Craig Robins en est la preuve vivante et Miami lui doit beaucoup. Promoteur immobilier féru d’art, il a d’abord ressuscité le quartier Art déco de South Beach dans les années 80 avant de créer la foire Design Miami, puis le fameux Design District. Ce vaste mall à ciel ouvert réunit les grandes marques de luxe internationales dans des showrooms à l’architecture spectaculaire (60 espaces actuellement, 160 sont annoncés d’ici à fin 2017), mais rassemble aussi des œuvres exceptionnelles d’artistes, d’architectes ou de designers comme Buckminster Fuller, Xavier Veilhan, Marc Quinn, Fernando Botero ou Konstantin Grcic, ainsi que des lieux consacrés à l’art comme la de la Cruz Collection ou l’Institute of Contemporary Art. Ce dernier intégrant d’ailleurs fin 2017 un nouvel espace, œuvre des Espagnols Aranguren & Gallegos Arquitectos.
Un cercle vertueux donc. Résultat, la topographie de la ville connaît une constante mutation. Le quartier de Wynwood est sorti de l’abandon grâce à Tony Goldman, autre promoteur visionnaire, qui a redonné vie à des entrepôts désaffectés (des dizaines de galeries d’art y sont notamment installées) et a monté de toutes pièces une immense galerie de street art à ciel ouvert avec les stars de la discipline (Shepard Fairey, Retna, Maya Hayuk…) : une concentration unique au monde et un régal pour les photographes et les instagrameurs.
Corollaire attendu, le mouvement s’étale car, voyant d’un mauvais œil le coin se gentrifier et les prix des loyers flamber, des galeristes de Wynwood ont commencé à migrer vers le nord, en direction de Little Haiti. Certains ont investi le quartier du MiMo (pour Miami Modern Architecture). D’autres défrichent de nouveaux territoires du côté d’Allapattah, voire, plus loin, vers la ville d’Hialeah.

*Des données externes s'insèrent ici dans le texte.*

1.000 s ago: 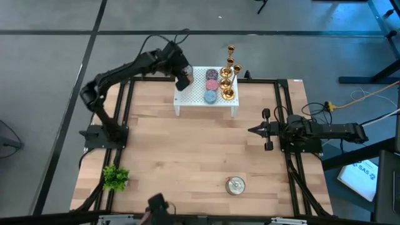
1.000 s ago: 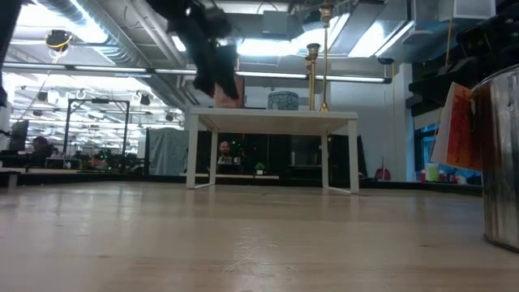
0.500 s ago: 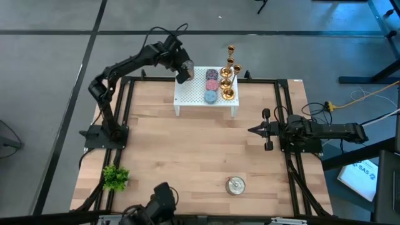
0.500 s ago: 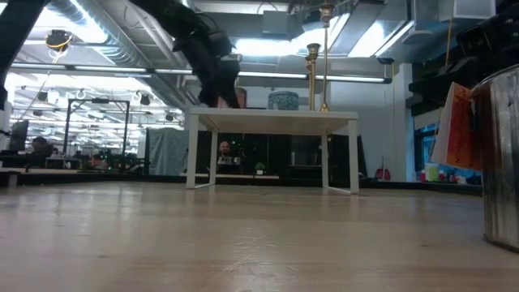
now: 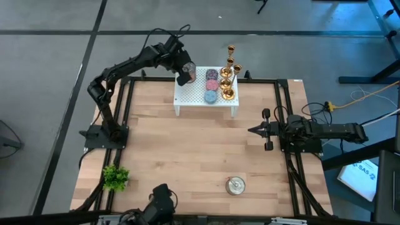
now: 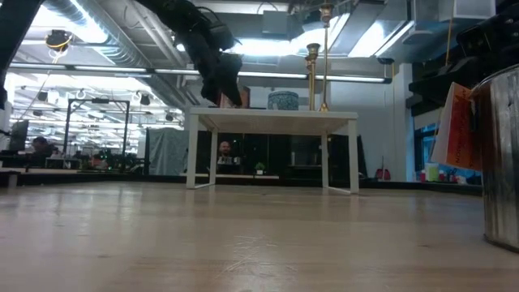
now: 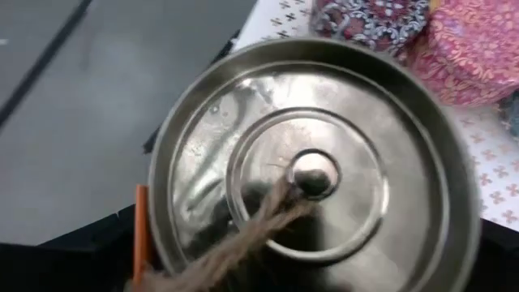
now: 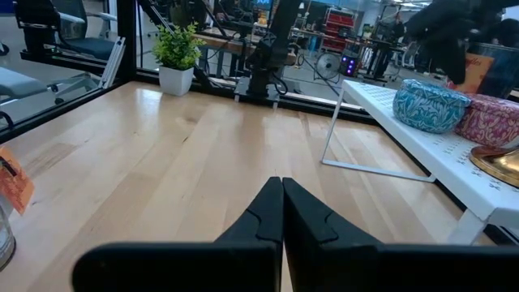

Quelques-uns ont choisi Miami Ironside, un incubateur composé d’ateliers d’artistes, de studios d’architectes, de showrooms de design et d’espaces de coworking. Un lieu alternatif et coquet à la fois, calme et studieux la semaine, mais très animé le week-end quand les familles de North Miami Beach viennent se balader jusqu’ici, manger une pizza… ou faire une partie de pétanque !
C’est d’ailleurs encore un entrepreneur, Ofer Mizrahi, qui est à l’origine de Miami Ironside (et, bien avant cela, du lifting du centre-ville de Philadelphie). Lui aussi assiste à cette transformation urbaine avec enthousiasme : « Miami traverse une période d’énergie frénétique que d’autres grandes métropoles ont connue avant elle, il y a un siècle. Les nouvelles populations arrivent du monde entier avec toute leur jeunesse et leur fougue, ce qui favorise un esprit ouvert, hypercréatif. » De terre d’accueil, Miami devient donc vivier de créateurs. « Enfin ! se réjouit Philippe Brocart. Ce qui manque à Miami, c’est une industrie créative, un tissu local de créateurs, de designers, d’architectes… Cela commence à changer car il y a énormément de designers et d’architectes d’intérieur sud-américains (des Brésiliens, des Mexicains…) qui, pour des raisons économiques, s’y installent pour développer leur activité. Ils savent qu’ils ont ici une clientèle captive. La vie est agréable et moins chère qu’à New York. La fiscalité est plus intéressante. C’est encore un eldorado. »
L’architecte Allan Shulman souligne cette chance pour la ville : « Miami vit actuellement une étape passionnante de son développement urbain. C’est un laboratoire de questions contemporaines : la montée du niveau de la mer, la durabilité, l’évolution de l’habitat, l’urbanisation, la conservation des bâtiments historiques… » Une bulle de modernité, aussi, qui réclame plus que jamais notre attention.